Access denied creating new share under ns8 Shared Folders/Samba

NethServer Version: NethServer 8
Module: samba->Shared Folders
Hi,
I have a little glitch with samba under ns8. I used to be able to create folders using the shared folder option, but now I get a permission denied error. As I haven’t delved into the backend I’m unsure what would have caused this. I can access the existing share data and create files, write and delete etc but can’t create new shares.

Screenshot at 2024-04-29 14-44-34902×618 20.3 KB

Screenshot at 2024-04-29 14-45-55928×624 40 KB

How can I get the correct permissions reset on the master share folder?
/home/samba1/.local/share/containers/storage/volumes/shares/_data

Any help would be appreciated.

As an aside I also noticed that trying to run Set Permissions causes permissions to be set on a share which stops the user being able to edit existing files, but I can create new files which can then be edited, deleted or renamed. The fix is to copy all my 367GB off the share to a local desktop, then copy back into the share which seems strange. I hope it’s not another Debian 12 bug

Did you change permissions from default value?

If everything was previously working and now it’s not, why do you think it’s an OS-level problem? Please provide more information about it.

As far as I’m aware I haven’t touched the permissions on that folder… But as I’ve encountered a couple of glitches with Debian 12 and NS8 (Nextcloud crashing with gateway time out occasionally, webtop mail not running, or linking into mail server correctly when it finally runs. Mail app having open relay when a local network IP is allowed to relay only) and I was wondering if it was a known Debian 12 issue after running updates.
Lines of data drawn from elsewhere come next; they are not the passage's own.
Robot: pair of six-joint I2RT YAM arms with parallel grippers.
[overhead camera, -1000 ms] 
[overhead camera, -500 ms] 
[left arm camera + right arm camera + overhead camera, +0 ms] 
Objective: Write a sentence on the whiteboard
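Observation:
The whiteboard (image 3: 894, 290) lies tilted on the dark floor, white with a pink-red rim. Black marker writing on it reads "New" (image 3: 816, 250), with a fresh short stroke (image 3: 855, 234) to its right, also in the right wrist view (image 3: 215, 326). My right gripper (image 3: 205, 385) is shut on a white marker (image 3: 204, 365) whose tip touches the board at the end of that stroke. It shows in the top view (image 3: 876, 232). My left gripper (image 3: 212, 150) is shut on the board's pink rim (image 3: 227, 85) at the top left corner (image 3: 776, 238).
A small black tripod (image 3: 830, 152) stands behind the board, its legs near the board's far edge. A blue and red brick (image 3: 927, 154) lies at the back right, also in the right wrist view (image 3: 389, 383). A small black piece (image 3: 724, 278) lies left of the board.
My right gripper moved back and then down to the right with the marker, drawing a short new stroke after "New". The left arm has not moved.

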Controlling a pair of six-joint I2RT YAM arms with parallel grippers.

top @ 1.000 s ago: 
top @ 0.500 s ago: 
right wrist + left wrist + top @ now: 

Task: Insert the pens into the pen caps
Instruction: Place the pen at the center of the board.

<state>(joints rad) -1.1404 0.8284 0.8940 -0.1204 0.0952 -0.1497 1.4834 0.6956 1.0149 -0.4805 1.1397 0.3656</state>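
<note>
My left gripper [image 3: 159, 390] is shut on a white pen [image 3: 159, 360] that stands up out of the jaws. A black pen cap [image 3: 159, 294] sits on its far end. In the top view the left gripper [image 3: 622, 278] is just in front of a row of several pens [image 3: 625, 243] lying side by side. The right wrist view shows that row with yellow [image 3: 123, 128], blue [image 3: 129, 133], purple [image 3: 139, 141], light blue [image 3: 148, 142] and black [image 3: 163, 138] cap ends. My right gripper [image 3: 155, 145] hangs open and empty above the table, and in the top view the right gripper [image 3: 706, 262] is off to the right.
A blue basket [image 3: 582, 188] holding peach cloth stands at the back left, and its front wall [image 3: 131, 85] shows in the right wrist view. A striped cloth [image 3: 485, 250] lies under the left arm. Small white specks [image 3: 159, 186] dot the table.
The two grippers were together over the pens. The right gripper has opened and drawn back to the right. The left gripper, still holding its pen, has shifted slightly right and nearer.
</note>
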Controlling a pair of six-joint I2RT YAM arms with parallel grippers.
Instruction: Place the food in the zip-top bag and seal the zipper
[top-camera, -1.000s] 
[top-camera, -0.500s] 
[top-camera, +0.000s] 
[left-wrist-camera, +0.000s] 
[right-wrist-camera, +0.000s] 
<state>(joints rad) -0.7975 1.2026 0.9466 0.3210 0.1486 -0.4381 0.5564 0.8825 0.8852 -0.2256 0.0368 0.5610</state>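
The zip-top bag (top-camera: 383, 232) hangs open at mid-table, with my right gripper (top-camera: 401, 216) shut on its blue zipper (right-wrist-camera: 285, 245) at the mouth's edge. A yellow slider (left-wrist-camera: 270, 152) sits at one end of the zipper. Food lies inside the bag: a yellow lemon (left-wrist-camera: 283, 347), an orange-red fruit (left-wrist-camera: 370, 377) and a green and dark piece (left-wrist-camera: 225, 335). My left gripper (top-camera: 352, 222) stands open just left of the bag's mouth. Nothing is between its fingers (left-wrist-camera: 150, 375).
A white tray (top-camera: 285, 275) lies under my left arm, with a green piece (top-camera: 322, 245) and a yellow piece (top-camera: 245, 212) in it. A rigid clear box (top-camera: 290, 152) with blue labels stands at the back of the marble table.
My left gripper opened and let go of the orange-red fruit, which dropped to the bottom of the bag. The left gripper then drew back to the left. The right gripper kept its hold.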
But most importantly how do I reset the permissions back? Do I use a su samba user and set using chown?

Any help would be appreciated.

Please, check the permissions of the shares directory

runagent -m samba1 podman exec samba-dc getfacl /srv/shares

The output of that command by my side is:

getfacl: Removing leading '/' from absolute path names
# file: srv/shares
# owner: root
# group: root
user::rwx
group::r-x
other::r-x

You can try to change the permissions with:

runagent -m samba1 podman exec samba-dc chown -c root:root /srv/shares
runagent -m samba1 podman exec samba-dc chmod -c 755 /srv/shares

root@nelson:~# runagent -m samba1 podman exec samba-dc chown -c root:root /srv/shares
chown: changing ownership of '/srv/shares': Operation not permitted
root@nelson:~# runagent -m samba1 podman exec samba-dc getfacl /srv/shares
getfacl: Removing leading '/' from absolute path names
# file: srv/shares
# owner: nobody
# group: nogroup
user::rwx
group::r-x
other::r-x

OK Now I’m confused how can a share become nogroup and nobody for owner. No wonder I have issues. Any idea how to fix as the runagent command did not work

When ownership is changed from a foreign user namespace, uid/gid numbers cannot be mapped and fall back to nobody/nogroup.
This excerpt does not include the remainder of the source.